◆ Your assignment
Would you output the entries below only from the line containing "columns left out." through the line containing "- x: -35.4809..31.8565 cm", exactly as they stand and with both ends included?

^^^^^^^^^^^^^^^^

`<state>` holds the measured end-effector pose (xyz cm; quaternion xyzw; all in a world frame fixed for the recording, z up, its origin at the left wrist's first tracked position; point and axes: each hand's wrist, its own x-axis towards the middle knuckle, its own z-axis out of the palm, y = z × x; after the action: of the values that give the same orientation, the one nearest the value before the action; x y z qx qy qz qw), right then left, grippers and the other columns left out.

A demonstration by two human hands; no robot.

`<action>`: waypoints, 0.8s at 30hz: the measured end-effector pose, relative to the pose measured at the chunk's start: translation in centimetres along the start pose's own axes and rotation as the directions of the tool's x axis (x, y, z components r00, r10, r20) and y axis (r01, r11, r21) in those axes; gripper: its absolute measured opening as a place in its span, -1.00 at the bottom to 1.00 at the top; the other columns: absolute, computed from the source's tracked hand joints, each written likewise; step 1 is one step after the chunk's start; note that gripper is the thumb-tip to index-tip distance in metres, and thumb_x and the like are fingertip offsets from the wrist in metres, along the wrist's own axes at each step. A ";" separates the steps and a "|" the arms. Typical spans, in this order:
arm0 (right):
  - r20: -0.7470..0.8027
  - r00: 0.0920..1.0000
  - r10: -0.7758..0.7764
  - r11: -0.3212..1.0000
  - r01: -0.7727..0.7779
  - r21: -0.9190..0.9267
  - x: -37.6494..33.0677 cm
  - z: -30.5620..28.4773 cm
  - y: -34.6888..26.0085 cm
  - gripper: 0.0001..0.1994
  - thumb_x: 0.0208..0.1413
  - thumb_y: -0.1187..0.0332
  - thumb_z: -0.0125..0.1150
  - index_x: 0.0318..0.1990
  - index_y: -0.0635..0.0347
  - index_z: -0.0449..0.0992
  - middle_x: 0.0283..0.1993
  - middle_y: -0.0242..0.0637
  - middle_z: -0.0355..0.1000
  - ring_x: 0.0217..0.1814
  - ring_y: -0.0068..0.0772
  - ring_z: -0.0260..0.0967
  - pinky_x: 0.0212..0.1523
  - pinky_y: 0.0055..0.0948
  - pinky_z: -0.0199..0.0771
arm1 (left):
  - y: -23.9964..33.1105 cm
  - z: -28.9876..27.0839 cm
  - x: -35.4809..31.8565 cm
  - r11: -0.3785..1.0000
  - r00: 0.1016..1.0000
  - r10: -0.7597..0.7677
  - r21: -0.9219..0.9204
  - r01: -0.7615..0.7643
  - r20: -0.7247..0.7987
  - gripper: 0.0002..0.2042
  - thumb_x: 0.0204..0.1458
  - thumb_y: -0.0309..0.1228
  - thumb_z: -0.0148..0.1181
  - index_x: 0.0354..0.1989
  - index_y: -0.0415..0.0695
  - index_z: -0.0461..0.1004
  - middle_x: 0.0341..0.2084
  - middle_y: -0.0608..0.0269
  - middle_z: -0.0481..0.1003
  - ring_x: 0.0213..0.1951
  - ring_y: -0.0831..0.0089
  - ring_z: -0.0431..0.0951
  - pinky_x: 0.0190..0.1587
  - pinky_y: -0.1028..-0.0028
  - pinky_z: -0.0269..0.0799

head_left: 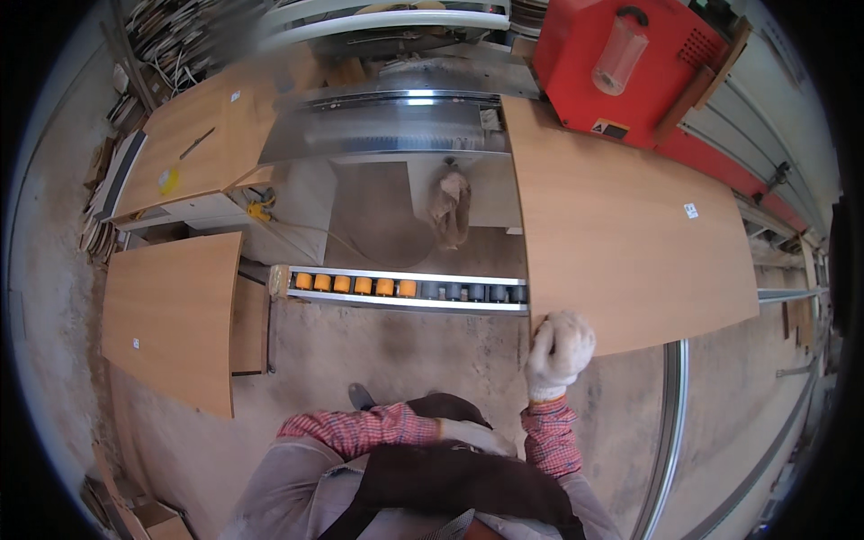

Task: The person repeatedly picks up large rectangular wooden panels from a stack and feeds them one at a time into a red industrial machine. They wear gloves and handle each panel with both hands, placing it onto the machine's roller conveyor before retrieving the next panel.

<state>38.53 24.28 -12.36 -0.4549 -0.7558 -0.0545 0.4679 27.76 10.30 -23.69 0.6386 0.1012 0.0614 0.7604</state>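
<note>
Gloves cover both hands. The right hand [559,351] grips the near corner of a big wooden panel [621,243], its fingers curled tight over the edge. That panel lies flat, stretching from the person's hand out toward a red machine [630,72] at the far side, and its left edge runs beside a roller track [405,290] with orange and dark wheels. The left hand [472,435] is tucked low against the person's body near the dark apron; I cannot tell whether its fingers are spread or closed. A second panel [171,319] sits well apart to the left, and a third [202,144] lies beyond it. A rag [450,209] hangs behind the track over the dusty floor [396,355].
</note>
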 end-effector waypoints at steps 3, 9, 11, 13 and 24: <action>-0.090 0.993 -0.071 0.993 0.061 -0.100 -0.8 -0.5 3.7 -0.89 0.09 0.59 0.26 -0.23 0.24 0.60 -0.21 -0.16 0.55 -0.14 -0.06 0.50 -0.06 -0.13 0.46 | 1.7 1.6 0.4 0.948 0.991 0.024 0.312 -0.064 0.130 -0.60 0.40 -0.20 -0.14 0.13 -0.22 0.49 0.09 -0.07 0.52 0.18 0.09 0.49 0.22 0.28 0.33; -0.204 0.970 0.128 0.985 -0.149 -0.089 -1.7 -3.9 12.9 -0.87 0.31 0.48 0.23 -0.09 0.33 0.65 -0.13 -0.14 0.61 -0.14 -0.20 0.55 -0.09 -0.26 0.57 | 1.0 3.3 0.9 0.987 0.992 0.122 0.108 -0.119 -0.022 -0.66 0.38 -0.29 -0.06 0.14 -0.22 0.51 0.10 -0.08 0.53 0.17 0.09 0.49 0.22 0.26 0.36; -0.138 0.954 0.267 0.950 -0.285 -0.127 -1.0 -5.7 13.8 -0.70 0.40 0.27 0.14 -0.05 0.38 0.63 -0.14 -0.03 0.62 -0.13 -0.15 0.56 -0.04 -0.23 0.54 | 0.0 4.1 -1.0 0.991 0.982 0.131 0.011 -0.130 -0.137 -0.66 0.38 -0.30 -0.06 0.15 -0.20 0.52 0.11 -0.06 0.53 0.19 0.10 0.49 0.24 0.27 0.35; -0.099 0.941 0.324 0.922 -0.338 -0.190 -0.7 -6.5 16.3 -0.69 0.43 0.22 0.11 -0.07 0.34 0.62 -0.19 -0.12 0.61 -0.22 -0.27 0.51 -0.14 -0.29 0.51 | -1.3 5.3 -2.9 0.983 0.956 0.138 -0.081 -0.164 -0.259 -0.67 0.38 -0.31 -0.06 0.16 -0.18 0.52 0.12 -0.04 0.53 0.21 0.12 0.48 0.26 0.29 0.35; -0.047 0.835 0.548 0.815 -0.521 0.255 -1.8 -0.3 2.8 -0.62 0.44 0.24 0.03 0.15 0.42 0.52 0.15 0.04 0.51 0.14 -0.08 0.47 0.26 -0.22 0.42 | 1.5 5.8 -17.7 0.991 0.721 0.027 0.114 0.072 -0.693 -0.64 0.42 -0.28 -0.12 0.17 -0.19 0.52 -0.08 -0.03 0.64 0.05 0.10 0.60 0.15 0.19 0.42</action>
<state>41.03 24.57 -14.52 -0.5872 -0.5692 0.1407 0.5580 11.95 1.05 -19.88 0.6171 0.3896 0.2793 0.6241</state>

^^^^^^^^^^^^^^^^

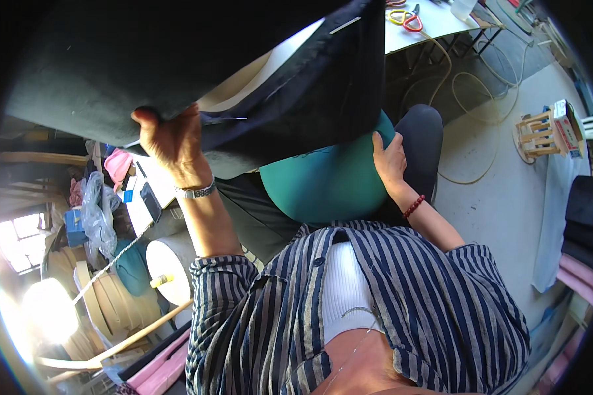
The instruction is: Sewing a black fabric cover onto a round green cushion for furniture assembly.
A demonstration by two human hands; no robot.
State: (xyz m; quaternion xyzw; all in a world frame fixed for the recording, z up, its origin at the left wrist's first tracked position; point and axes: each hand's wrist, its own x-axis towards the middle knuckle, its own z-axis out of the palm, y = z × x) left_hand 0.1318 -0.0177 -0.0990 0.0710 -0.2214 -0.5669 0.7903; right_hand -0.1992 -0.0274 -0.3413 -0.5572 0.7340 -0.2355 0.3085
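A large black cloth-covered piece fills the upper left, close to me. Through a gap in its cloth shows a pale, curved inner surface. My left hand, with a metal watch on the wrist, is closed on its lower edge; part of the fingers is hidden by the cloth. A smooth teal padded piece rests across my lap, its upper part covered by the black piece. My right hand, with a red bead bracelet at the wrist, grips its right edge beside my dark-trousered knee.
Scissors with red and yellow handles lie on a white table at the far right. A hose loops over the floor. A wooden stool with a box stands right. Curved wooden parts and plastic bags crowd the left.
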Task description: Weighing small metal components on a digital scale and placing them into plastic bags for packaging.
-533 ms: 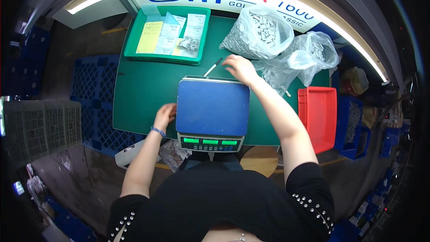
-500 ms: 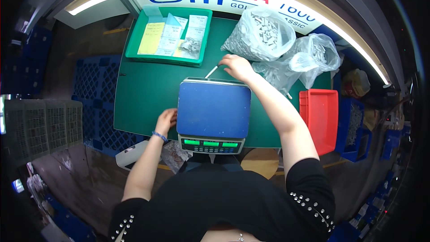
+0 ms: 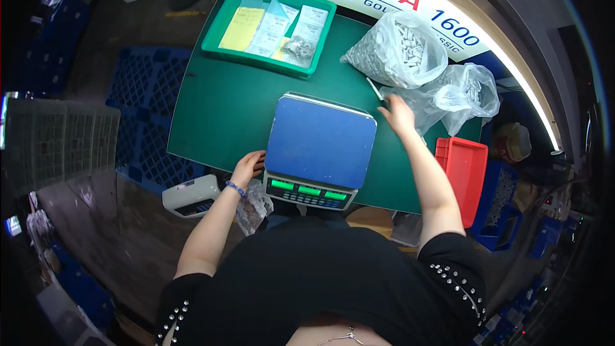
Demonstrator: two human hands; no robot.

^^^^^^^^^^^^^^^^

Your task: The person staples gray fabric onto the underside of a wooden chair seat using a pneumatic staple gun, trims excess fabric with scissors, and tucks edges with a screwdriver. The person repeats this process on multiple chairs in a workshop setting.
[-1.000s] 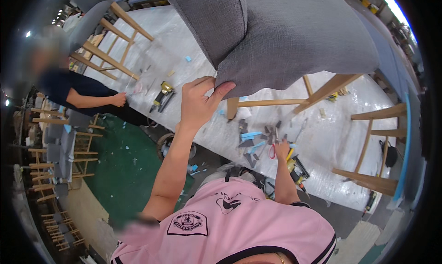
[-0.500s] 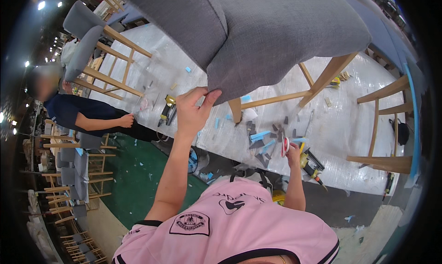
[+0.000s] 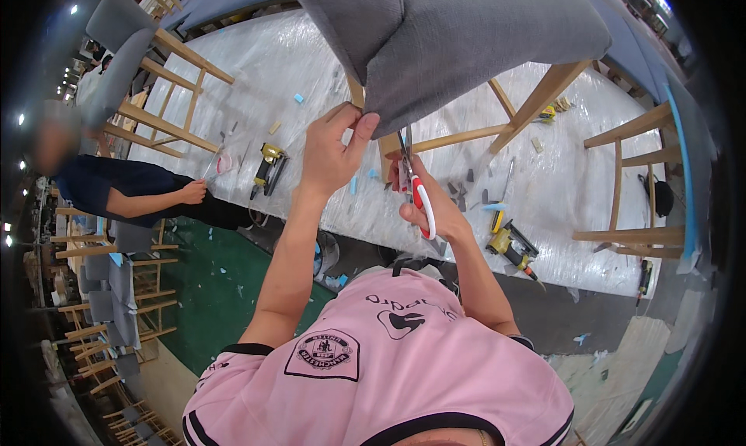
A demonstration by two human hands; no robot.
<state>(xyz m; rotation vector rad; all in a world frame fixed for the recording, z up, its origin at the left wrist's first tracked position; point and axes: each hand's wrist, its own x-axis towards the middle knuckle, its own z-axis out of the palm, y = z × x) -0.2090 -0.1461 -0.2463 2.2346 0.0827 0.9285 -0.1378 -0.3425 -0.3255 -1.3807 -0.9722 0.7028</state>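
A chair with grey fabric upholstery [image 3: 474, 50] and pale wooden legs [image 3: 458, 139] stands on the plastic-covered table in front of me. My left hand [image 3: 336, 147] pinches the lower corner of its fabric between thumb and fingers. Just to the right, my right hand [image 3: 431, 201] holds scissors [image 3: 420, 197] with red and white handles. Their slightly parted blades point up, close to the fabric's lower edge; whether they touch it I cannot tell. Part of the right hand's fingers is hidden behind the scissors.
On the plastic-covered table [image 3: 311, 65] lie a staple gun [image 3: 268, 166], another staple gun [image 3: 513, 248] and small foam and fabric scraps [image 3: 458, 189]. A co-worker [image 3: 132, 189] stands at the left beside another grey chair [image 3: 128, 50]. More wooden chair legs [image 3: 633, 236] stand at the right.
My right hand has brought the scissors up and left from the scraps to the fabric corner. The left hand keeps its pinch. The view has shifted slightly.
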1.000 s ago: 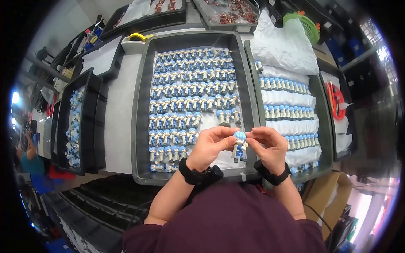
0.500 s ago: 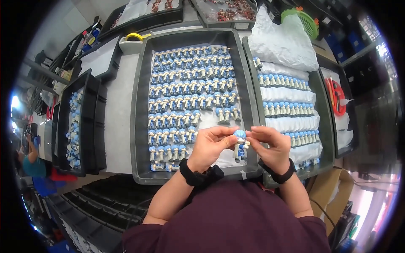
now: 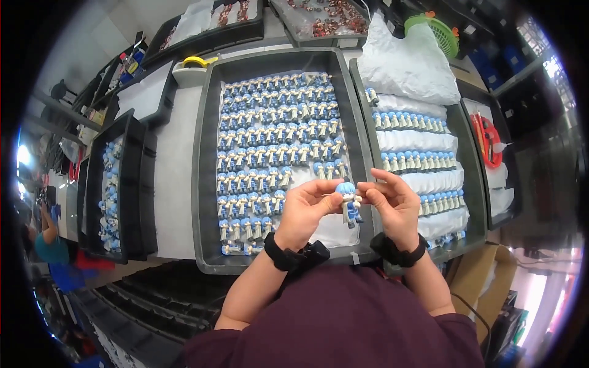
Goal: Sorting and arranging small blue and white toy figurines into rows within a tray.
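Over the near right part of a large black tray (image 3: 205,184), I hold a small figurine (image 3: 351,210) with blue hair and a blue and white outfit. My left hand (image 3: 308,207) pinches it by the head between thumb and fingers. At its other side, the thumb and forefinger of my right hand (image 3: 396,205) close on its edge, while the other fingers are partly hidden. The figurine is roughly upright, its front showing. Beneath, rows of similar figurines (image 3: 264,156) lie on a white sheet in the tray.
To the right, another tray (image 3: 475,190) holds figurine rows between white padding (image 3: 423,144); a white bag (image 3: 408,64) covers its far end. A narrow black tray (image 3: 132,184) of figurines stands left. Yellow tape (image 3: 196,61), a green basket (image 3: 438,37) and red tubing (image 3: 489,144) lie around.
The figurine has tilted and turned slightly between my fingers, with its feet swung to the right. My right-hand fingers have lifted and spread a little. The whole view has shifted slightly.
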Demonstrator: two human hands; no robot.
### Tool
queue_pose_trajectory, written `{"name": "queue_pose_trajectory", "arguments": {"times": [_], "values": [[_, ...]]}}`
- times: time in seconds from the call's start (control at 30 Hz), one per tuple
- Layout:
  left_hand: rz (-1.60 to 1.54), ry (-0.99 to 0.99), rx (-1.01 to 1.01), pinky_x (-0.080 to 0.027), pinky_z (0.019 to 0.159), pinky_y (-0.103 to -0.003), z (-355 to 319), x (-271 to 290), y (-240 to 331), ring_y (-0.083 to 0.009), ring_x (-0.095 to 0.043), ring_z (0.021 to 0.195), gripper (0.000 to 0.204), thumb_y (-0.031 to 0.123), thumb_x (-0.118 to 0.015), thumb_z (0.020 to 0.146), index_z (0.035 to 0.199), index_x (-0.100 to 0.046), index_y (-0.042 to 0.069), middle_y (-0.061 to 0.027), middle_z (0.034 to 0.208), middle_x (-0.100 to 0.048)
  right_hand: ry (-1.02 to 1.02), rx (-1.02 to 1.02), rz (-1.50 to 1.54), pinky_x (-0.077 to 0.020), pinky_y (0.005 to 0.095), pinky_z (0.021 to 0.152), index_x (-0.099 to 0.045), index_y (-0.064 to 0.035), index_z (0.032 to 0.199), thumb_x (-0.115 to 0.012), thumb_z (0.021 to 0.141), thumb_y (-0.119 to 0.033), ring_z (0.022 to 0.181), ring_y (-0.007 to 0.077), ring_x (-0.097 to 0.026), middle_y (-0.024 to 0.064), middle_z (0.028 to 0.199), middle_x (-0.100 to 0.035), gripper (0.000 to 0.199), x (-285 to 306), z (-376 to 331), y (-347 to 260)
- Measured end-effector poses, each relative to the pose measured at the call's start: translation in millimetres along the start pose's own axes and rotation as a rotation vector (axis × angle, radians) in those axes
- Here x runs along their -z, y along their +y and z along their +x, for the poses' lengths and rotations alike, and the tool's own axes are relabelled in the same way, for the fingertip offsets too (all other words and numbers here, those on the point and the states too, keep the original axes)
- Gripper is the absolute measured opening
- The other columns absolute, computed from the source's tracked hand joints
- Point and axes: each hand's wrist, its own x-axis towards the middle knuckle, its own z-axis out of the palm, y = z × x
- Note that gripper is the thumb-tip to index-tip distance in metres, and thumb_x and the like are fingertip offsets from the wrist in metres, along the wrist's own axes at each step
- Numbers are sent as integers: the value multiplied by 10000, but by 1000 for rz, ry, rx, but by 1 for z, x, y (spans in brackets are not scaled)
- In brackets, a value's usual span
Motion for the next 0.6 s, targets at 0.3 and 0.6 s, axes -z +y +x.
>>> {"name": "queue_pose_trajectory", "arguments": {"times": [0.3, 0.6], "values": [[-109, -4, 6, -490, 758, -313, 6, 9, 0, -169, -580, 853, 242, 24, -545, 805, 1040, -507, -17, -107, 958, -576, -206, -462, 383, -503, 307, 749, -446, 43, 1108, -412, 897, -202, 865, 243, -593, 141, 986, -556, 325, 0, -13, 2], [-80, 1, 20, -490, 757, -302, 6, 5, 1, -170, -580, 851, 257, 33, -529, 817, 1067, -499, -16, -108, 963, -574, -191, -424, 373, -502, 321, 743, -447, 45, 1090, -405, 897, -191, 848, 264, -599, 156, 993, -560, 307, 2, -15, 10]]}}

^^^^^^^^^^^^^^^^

◆ Exercise output
`<state>` holds the measured end-effector pose (xyz cm; quaternion xyzw; all in a world frame fixed for the recording, z up, its origin at the left wrist's first tracked position; point and axes: each hand's wrist, its own x-axis towards the middle knuckle, its own z-axis out of the palm, y = z × x; after the action: of the values that give the same orientation, the one nearest the value before the action; x y z qx qy qz qw), right then left, grippers and the other columns left out.

A demonstration by two human hands; no robot.

`<action>`: waypoints, 0.8s at 30hz: the measured end-effector pose, relative to the pose measured at the chunk's start: translation in centimetres along the start pose's own axes and rotation as the directions of the tool's x axis (x, y, z components r00, r10, r20) and y axis (r01, r11, r21) in those axes; gripper: its absolute measured opening as a place in its span, -1.00 at the bottom to 1.00 at the top; the other columns: absolute, computed from the source's tracked hand joints, each written likewise; step 1 is one step after the chunk's start; note that gripper is the thumb-tip to index-tip distance in metres, and thumb_x and the like are fingertip offsets from the wrist in metres, along the wrist's own axes at each step. A ";" separates the steps and a "|" the arms. Typical spans, in this order:
arm0 (right):
  - r20: -0.7470..0.8027
  - r00: 0.0920..1.0000
  - r10: -0.7758..0.7764
  - r11: -0.3212..1.0000
  - r01: -0.7727..0.7779
  - r21: -0.9190..0.9267
  - x: -37.6494..33.0677 cm
  - z: -30.5620..28.4773 cm
  - y: -34.6888..26.0085 cm
  - gripper: 0.0001..0.1994
  - thumb_x: 0.0208..0.1413
  - thumb_y: -0.1187..0.0332
  - thumb_z: -0.0125..0.1150
  - index_x: 0.0318..0.1990
  - index_y: -0.0635..0.0347
  - index_z: -0.0449..0.0992
  - middle_x: 0.0283..0.1993
  - middle_y: -0.0242..0.0637
  - middle_z: -0.0355..0.1000
  - ring_x: 0.0217..0.1814
  - ring_y: -0.0068..0.0772
  - ring_z: -0.0260..0.0967
  - pinky_x: 0.0212..0.1523
  - pinky_y: 0.0055..0.0948
  - pinky_z: -0.0199..0.0771
arm1 (left):
  - y: -23.9964..33.1105 cm
  - z: -28.9876..27.0839 cm
  - x: -35.4809..31.8565 cm

This response is done.